Надо было еще кого-нибудь позвать. Логинов оглянулся, но в это же время почувствовал, как старик тянет его за руку. Осторожно и настойчиво тянет… Так делают дети, когда хотят попросить прощения.
— Помоги… Ваня! Не клони головы! — еле слышно произнес Александр Кириллович. — Мне холодно…
И он посмотрел на Логинова беспомощными, далекими глазами.
12
В углу высокой комнаты, на тахте, среди сбившегося белья, спал человек. Казалось, он весь был составлен из углов. Острые коленки… локти… Длинный, худой нос.
Кирилл с порога смотрел на его немолодое, помятое, злое лицо. Это к нему, сюда, в эту огромную пустынную квартиру на улице Горького, привезла его дочь?
«Кто он ей?»
Кирилл оглянулся — за спиной стояла Галя.
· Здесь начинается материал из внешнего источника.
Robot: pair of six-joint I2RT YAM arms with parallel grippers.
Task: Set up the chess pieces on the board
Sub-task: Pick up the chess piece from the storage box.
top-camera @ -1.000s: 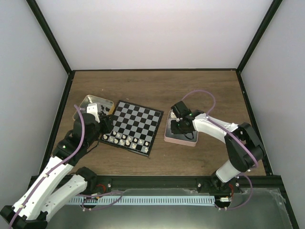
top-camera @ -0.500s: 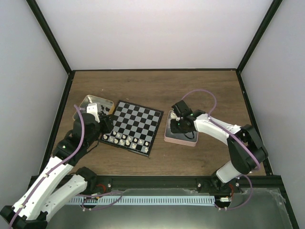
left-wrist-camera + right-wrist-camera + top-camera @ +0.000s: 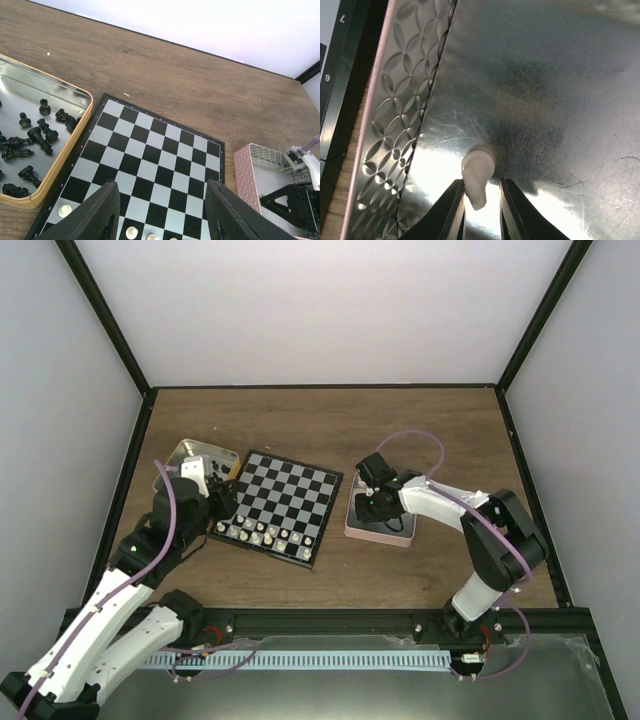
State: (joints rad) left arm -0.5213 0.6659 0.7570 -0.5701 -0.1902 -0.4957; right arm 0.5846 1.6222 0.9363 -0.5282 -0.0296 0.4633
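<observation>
Brown wood desk [image 3: 330, 430]: matt, fine straight grain, filling the whole floor of the booth.
Walls [image 3: 320, 310]: plain pale panels on three sides, smooth and unmarked.
Frame posts [image 3: 100, 315]: thin black bars running up from the far corners of the desk.
Board [image 3: 290, 495]: flat square lying left of centre and turned slightly askew; glossy black and pale grey chequers inside a thin dark rim with tiny white edge marks.
Cream-white pieces [image 3: 262, 532]: small turned figures standing in a row along the board's near edge; the other rows are bare.
Gold-rimmed tin [image 3: 85, 115]: rounded rectangular tray of brushed metal, just beside the board's left edge.
Black pieces [image 3: 35, 135]: tiny glossy figures lying tumbled on that tin's floor.
Pink tin [image 3: 378, 531]: right of the board and apart from it; pink outside, shiny scratched metal inside, its wall embossed with a leaf-like lattice.
Left claw [image 3: 162, 185]: two black wedge fingers standing wide apart, nothing between them, above the board's near rows.
Right claw [image 3: 481, 184]: down inside the pink tin, its dark fingers close on either side of one piece; whether they press it I cannot tell.
Cream-white piece [image 3: 477, 172]: smooth, with a rounded end, lying on the tin floor near the embossed wall.
</observation>
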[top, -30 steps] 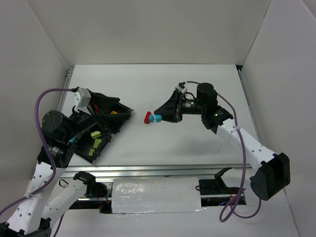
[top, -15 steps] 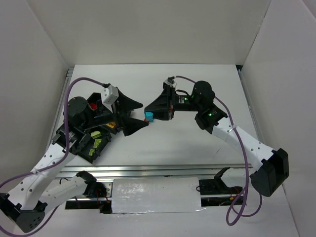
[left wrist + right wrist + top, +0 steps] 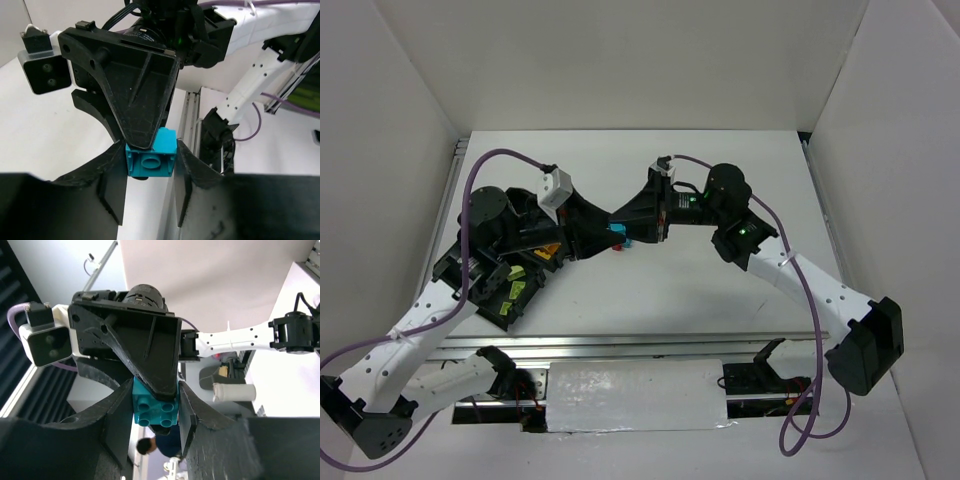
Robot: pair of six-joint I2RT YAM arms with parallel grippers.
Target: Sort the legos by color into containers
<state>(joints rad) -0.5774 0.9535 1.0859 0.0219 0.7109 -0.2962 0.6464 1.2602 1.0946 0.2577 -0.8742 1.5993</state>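
Note:
One cyan lego (image 3: 618, 238) hangs in the air over the middle of the table, caught between both grippers, which meet nose to nose. My right gripper (image 3: 155, 399) is shut on it, with the studded face (image 3: 154, 409) showing between its fingers. My left gripper (image 3: 150, 150) comes from the other side and its two fingers press the brick's (image 3: 151, 160) flanks, hollow underside towards that camera. The black tray of containers (image 3: 480, 300) lies at the left under the left arm, with lime green legos (image 3: 516, 282) and an orange one (image 3: 548, 250) showing in it.
White walls close the table in at the back and on both sides. A metal rail (image 3: 620, 345) runs along the near edge, by the arm bases. Purple cables (image 3: 800, 400) loop off both arms.
The left arm swung from over the tray to the table's middle, and its wide-open jaws have closed onto the cyan lego. The right gripper carried that lego a little left.

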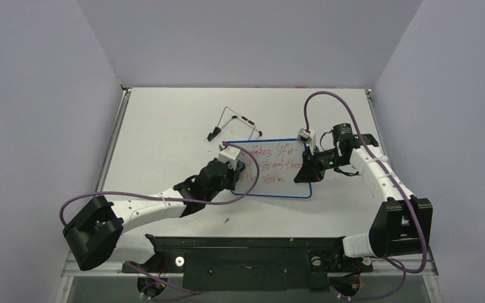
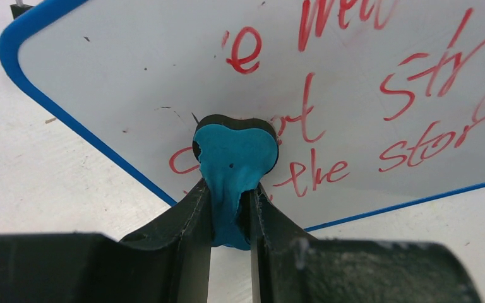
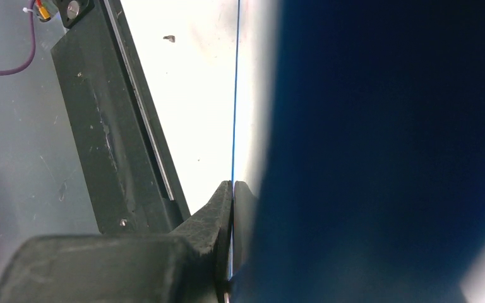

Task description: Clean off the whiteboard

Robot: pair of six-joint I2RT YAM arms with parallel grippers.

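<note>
I have my left gripper (image 2: 230,214) clamped on the blue-black eraser block (image 2: 235,151), pressing it against the blue-rimmed white whiteboard (image 2: 132,76). My right gripper (image 3: 232,187) is pinched tight on the board's edge.

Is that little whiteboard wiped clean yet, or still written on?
Not clean yet: lines of red handwriting cover the whiteboard, right beside the blue eraser that the left pincer holds.

A white counter (image 1: 164,126) carries a blue-rimmed whiteboard (image 1: 284,188), lying right of centre with its red handwriting facing up. Just behind the board's far edge a black wire stand (image 1: 247,119) lies tipped on the counter. A small dark speck (image 1: 226,220) sits on the bare surface nearer the front edge.
</note>
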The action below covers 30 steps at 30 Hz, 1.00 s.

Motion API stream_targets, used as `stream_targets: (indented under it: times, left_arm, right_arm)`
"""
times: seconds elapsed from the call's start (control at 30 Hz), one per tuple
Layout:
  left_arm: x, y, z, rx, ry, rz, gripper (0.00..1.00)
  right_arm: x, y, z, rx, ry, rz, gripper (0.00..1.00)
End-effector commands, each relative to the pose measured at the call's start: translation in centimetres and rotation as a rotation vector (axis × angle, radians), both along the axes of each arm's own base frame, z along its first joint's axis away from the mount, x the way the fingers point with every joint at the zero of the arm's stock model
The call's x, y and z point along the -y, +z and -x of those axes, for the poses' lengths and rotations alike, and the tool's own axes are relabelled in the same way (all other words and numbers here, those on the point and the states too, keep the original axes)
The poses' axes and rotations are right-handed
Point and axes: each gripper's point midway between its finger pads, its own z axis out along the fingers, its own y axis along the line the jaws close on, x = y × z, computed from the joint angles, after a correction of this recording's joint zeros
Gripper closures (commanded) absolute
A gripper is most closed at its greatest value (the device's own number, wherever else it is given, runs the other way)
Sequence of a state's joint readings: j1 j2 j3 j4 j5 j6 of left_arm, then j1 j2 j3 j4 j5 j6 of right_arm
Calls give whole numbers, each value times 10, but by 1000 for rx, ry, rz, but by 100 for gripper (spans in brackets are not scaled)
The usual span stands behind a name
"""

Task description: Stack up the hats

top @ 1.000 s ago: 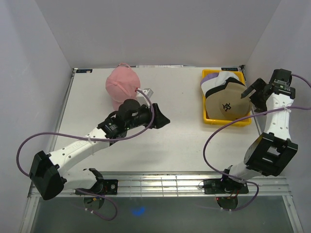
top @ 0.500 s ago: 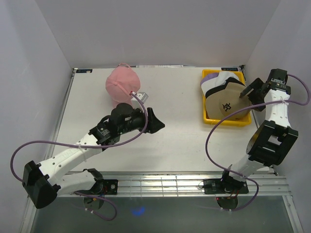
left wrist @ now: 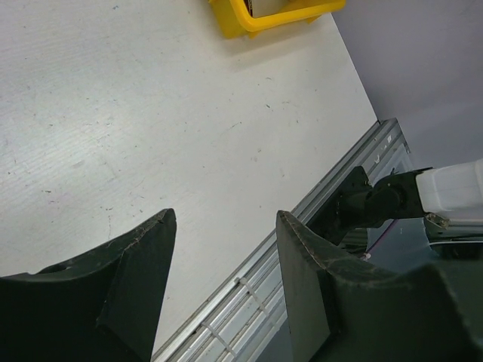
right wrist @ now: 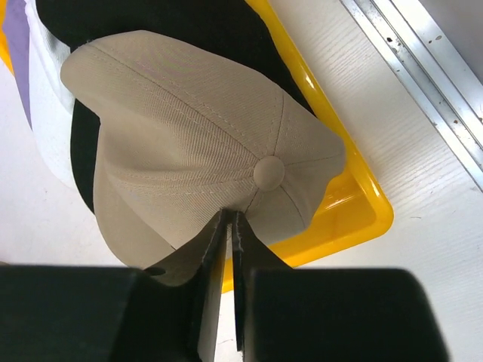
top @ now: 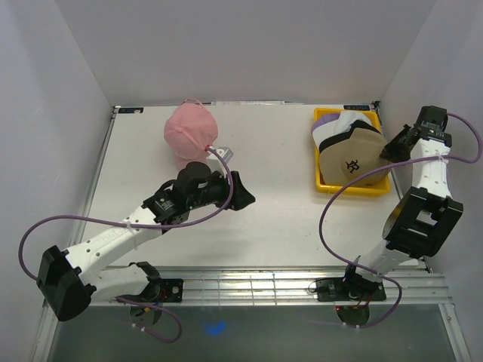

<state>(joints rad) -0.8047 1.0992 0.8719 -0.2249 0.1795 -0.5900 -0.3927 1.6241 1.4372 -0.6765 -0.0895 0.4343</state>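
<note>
Right gripper (right wrist: 229,215) clenched on tan cap (right wrist: 189,143) crown, seemingly thin fold, for lifting off tray (right wrist: 362,204); left gripper (left wrist: 225,217) released, near pink cap (top: 189,130).

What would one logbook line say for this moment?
right hand: pinching tan cap at crown | tan cap: atop other caps in yellow tray | left hand: open, empty, over table | pink cap: on table

Pink cap (top: 190,132) plain, tan cap (right wrist: 196,151) has dark logo. Other caps: black cap (right wrist: 189,19), white cap (right wrist: 45,90), purple cap (right wrist: 15,45). Tray (right wrist: 362,204) yellow, table (top: 279,196) white.
</note>
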Motion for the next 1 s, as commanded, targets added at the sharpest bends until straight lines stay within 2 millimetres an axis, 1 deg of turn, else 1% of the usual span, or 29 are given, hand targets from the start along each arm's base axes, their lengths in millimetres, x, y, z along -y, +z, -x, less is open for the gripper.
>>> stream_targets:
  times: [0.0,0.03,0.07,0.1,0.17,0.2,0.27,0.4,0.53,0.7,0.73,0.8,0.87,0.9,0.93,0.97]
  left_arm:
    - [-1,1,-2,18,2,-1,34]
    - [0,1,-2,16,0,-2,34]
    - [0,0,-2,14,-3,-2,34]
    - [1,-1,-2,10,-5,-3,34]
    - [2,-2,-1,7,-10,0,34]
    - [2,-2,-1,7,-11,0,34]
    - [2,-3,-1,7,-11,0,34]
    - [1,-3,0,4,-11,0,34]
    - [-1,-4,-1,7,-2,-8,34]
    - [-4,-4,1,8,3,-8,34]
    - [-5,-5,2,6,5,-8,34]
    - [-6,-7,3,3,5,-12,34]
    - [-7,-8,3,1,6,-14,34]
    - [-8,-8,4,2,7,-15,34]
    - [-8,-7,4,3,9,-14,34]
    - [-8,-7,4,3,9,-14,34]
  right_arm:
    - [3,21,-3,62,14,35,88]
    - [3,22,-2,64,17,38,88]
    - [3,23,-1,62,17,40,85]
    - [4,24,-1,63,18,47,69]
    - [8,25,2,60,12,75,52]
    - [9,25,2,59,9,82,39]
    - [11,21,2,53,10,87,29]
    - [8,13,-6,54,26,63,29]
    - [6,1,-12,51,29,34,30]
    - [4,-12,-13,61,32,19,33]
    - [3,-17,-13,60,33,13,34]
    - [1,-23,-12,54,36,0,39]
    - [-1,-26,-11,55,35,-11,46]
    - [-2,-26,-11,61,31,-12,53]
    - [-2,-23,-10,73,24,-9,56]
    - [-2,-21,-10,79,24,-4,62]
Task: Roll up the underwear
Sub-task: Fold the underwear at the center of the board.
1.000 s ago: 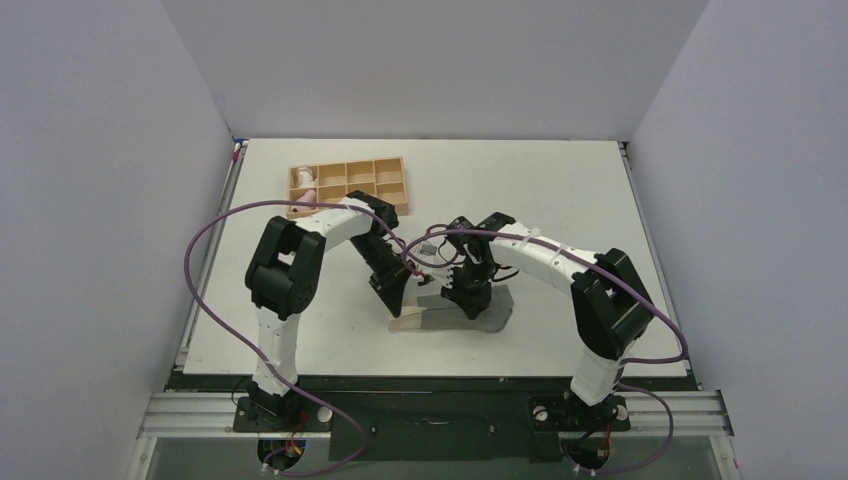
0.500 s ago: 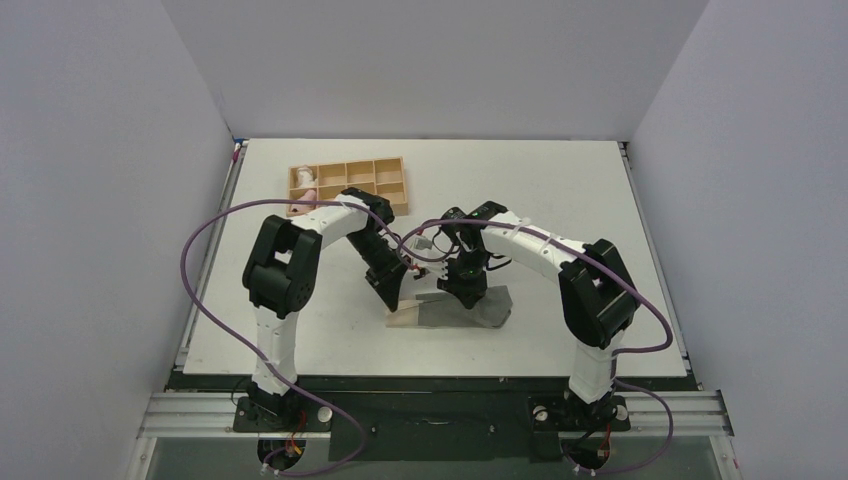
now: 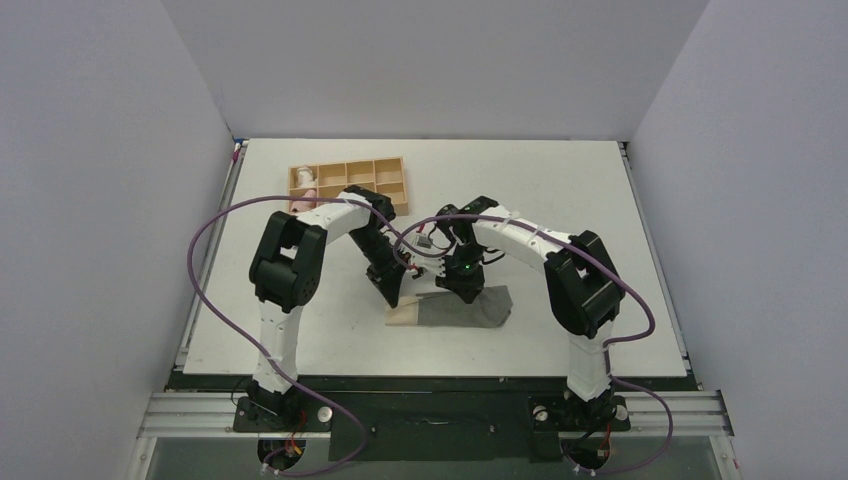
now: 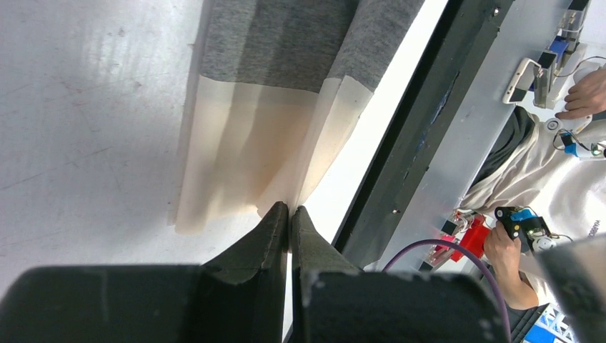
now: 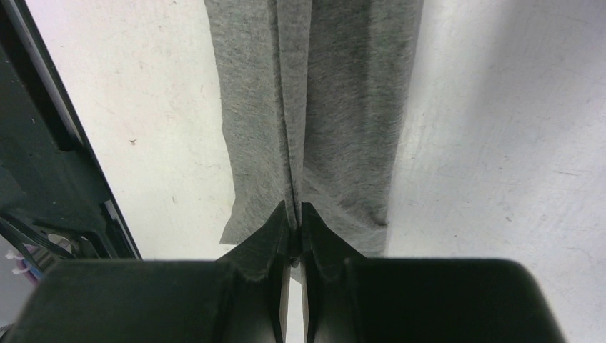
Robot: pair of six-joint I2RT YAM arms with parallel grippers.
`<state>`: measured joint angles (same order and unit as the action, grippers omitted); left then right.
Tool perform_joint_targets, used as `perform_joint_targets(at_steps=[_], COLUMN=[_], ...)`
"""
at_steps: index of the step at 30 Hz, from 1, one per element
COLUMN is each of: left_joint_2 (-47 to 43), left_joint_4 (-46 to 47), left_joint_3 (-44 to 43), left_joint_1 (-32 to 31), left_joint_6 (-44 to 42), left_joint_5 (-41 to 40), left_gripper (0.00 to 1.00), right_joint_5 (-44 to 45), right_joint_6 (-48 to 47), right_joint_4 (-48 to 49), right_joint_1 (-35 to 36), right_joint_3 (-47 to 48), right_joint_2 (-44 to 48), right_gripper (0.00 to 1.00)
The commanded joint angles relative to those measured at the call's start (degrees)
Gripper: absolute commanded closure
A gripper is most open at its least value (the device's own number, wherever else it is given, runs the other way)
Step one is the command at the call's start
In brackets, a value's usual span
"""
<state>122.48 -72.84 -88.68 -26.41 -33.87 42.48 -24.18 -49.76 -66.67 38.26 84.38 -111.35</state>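
The underwear (image 3: pixel 455 310) is dark grey with a pale beige strip at its left end and lies folded near the table's front. My left gripper (image 3: pixel 392 293) is shut on a fold of the beige strip (image 4: pixel 257 136); its jaws (image 4: pixel 289 209) pinch the strip's edge. My right gripper (image 3: pixel 463 290) is shut on a ridge of the grey fabric (image 5: pixel 314 107); in the right wrist view its jaws (image 5: pixel 294 209) pinch the raised fold at the garment's end.
A wooden tray with compartments (image 3: pixel 350 180) stands at the back left, with a pale roll (image 3: pixel 305 176) and a pink roll (image 3: pixel 305 197) in it. The table's black front rail (image 4: pixel 429 107) runs just beyond the beige strip.
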Motion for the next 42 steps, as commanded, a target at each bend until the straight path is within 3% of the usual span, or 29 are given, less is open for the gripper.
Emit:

Она выдержала его взгляд. Осторожно, бережно, как с маленького, начала снимать с него пальто. Отнесла одежду — свою и его — в коридор, на просторную, пустую вешалку.
Кирилл по-прежнему стоял на пороге. Она осторожно подтолкнула его, мол, входи.
— Ты… Здесь живешь? — осторожно, боясь разбудить спящего, спросил Кирилл. Он еще не верил…
Она кивнула головой и села за круглый, массивный стол на толстых ножках в виде львиных лап.
— А кто… Еще здесь? — начал было Кирилл, но дочь остановила его движением руки, мол, тише.
Кирилл Александрович по-прежнему старался не смотреть в сторону спящего.
Огляделся. Комната была пустынна.
— Мы здесь… Временно! — поймала его взгляд Галя. У нее был голос взрослой женщины.
— А чья это квартира? — тихо спросил Корсаков. — Снимаете?
— Его тетки! — кивнула Галя в сторону спящего.
Кирилл снова постарался не посмотреть на него.
— И что же… Ты собираешься?..
Дочь опередила его вопрос.
— Рожать… Собираюсь!
Он опустил голову. У него были грязные, помятые туфли.
— А мать? Знает? — еще тише спросил отец.
— Знает! — ответила Галя. — Она… Все знает!
Кирилл выразительно кивнул в сторону спящего. Галя опустила голову.